A four-year-old girl is being treated in Auckland. Her condition has been described as “critical but stable” by local media.
‘The world is watching what we do next’
Glenda Joy, whose Muslim partner lost several friends in the massacre, said life would never be normal again for people directly affected by the shootings.
“The shock for him is wearing off and now he is just very quiet, he’s trying to process it and that is going to take a long time,” said Joy, one of several women who wore a headscarf in solidarity.
New Zealand needed greater education about Islam, she said as she called on people to address “everyday racism” against minorities.
Activists, academics and Muslim leaders have described how the community is vilified in the media, and cited a lack of knowledge about the faith and its associated customs.
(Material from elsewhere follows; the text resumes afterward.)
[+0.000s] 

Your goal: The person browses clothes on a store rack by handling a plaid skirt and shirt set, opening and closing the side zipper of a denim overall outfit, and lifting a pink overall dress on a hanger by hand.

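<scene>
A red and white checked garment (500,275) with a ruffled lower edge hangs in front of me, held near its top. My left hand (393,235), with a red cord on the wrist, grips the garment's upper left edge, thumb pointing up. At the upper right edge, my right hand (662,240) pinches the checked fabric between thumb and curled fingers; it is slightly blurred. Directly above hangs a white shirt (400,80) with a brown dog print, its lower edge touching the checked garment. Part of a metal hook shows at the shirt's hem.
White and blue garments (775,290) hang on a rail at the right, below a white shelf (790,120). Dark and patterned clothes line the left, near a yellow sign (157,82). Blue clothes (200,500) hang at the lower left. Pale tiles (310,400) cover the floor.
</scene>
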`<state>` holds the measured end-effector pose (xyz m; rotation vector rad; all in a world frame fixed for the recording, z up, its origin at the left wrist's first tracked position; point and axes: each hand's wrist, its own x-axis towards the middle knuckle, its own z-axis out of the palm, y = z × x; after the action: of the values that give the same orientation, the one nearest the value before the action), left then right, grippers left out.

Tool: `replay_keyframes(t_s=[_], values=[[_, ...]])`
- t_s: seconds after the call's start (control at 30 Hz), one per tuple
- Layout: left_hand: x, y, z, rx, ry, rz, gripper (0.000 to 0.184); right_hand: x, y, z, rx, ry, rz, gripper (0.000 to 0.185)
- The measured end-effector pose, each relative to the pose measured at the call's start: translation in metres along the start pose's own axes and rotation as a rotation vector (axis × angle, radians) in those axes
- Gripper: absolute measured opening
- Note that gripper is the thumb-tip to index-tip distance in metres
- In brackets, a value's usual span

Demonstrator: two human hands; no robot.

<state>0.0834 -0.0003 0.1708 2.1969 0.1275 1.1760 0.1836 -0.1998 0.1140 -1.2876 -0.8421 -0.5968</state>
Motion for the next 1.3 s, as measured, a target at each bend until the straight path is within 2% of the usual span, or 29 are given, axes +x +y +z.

Other non-white communities, including the indigenous Maori minority, are also discriminated against.
Sam Brosnahan, president of the New Zealand-based University of Canterbury’s student association, said New Zealanders needed to use the current wave of compassion and adopt long-term responses to end racism.
“The world has watched in wonder at how we have all responded,” he said.
“But the world is also watching what we do next, so let’s show them the Aotearoa the world needs,” he added, using the Maori name for New Zealand.
An official national remembrance service would be held on March 29, Ardern has said.
“The service will be a chance to once again show that New Zealanders are compassionate, inclusive and diverse, and that we will protect those values,” she said in a statement.
Muslim leaders and the prime minister have rallied against racism and Islamophobia in New Zealand and the rest of the world.
Al Noor mosque imam Gamal Fouda, who survived the March 15 attack, told attendees at Friday’s ceremony in Christchurch that “Islamophobia kills” and the mosque shootings had not “come overnight”.
“It [the attack] was the result of the anti-Islamic and anti-Muslim rhetoric of some political leaders, media agencies and others,” Fouda said.
“Last week’s event is proof and evidence to the entire world that terrorism has no colour, has no race, and has no religion,” he added.
“The rise of white supremacy and right-wing extremism is a great global threat to mankind and this must end now.”
Tarrant, who describes himself as a white supremacist, is expected to appear in court on April 5.
He was charged with one count of murder during an earlier hearing, on March 16, though police later admitted that the person in question had been wrongly declared dead.
He is expected to face more charges of murder during next month’s hearing, in which he is set to represent himself.